И что же? несмотря на лучезарность подобной задачи, поглощающей в себе все переходные формы прогресса, г. Достоевский, нимало не стесняясь, тут же сам подрывает свое дело, выставляя в позорном виде людей, которых усилия всецело обращены в ту самую сторону, в которую, по-видимому, устремляется и заветнейшая мысль автора. С одной стороны, у него являются лица, полные жизни и правды, с другой — какие-то загадочные и словно во сне мятущиеся марионетки, сделанные руками, дрожащими от гнева».
Надо было быть самому гением, чтобы написать такое, так и тогда. Слова эти тоже «стоят совершенно особняком» в критической литературе того времени. Это действительно гениальное (единственное тогда) проникновение в сущность «пророческого реализма» Достоевского, проникновение в главное противоречие гениального художника, проникновение тем более драгоценное, что принадлежит оно его старому, язвительнейшему оппоненту, которого автор «Бесов» назовет «сатирическим старцем». Слова признания уникального дара своего противника Щедрин произносит именно в разгаре тогдашней идейной борьбы, произносит их благородно, благодарно, с величием, но и с тоской, горечью из-за всего, что омрачает сам этот дар.
И кто знает, может, запали эти слова Щедрина в душу Достоевского, может, вспомнились, откликнулись, когда он напишет: «…тут мысль, всего более меня занимающая: в чем наша общность, где те пункты, в которых мы могли бы все, разных направлений, сойтись?» (29, II; 79). Опять тот же страстный мотив: «в сущности, все заодно».
«Где те пункты?» Пунктов таких было много, и прежде всего, больше всего, чаще всего — защита интересов «девяти десятых», непримиримость с вечностью господства «одной десятой» — как старой, «привычной», так и новой, идущей от верховенщины-шигалевщины.
«Я не хочу мыслить и жить иначе, как с верою, что все наши девяносто миллионов русских или сколько их тогда будет, будут образованы и развиты, очеловечены и счастливы. <…> С условием 10-й лишь части счастливцев я не хочу даже и цивилизации» (24; 127).

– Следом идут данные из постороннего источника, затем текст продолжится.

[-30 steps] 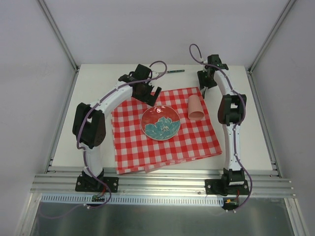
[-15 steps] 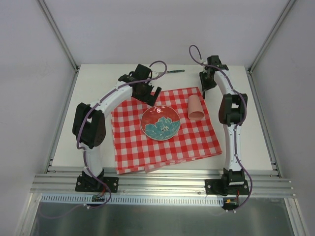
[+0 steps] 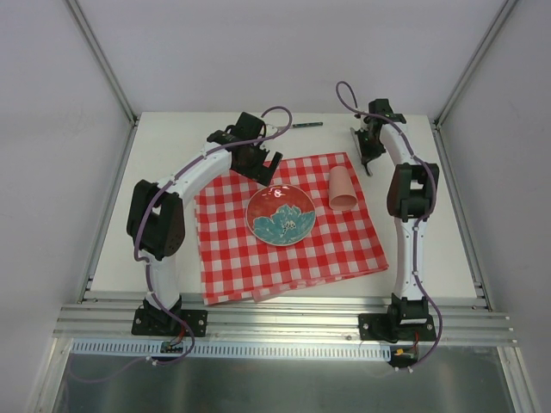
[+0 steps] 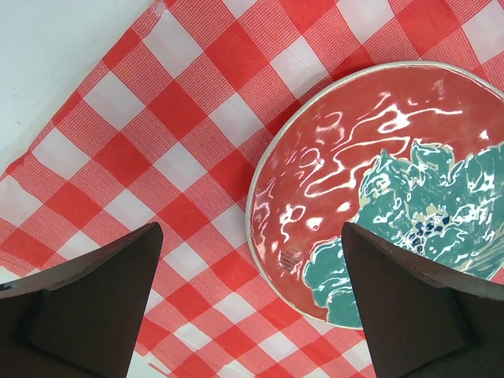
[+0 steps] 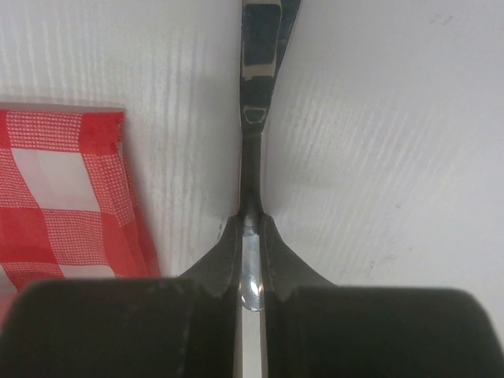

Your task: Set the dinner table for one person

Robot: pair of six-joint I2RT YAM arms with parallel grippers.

Я попытался собрать все высказывания Достоевского на эту тему — об «одной десятой» и «девяти десятых». Оказалось: их так много, что почти невозможно подсчитать. Сплошь и рядом он переходит (в черновиках, в дневниках) на «сокращение», на «знак», на «формулу»: «Одна десятая», «Тут об одной десятой», «1/10 и 9/10»… Да это и есть его главная социальная формула, формула принципиального, мировоззренческого демократизма, формула, тысячекратно «переведенная» им на язык своего искусства, в сцены и образы. И она же — главный, решающий пункт союза против всех и всяких бесов из «одной десятой», знак непримиримости с этими бесами.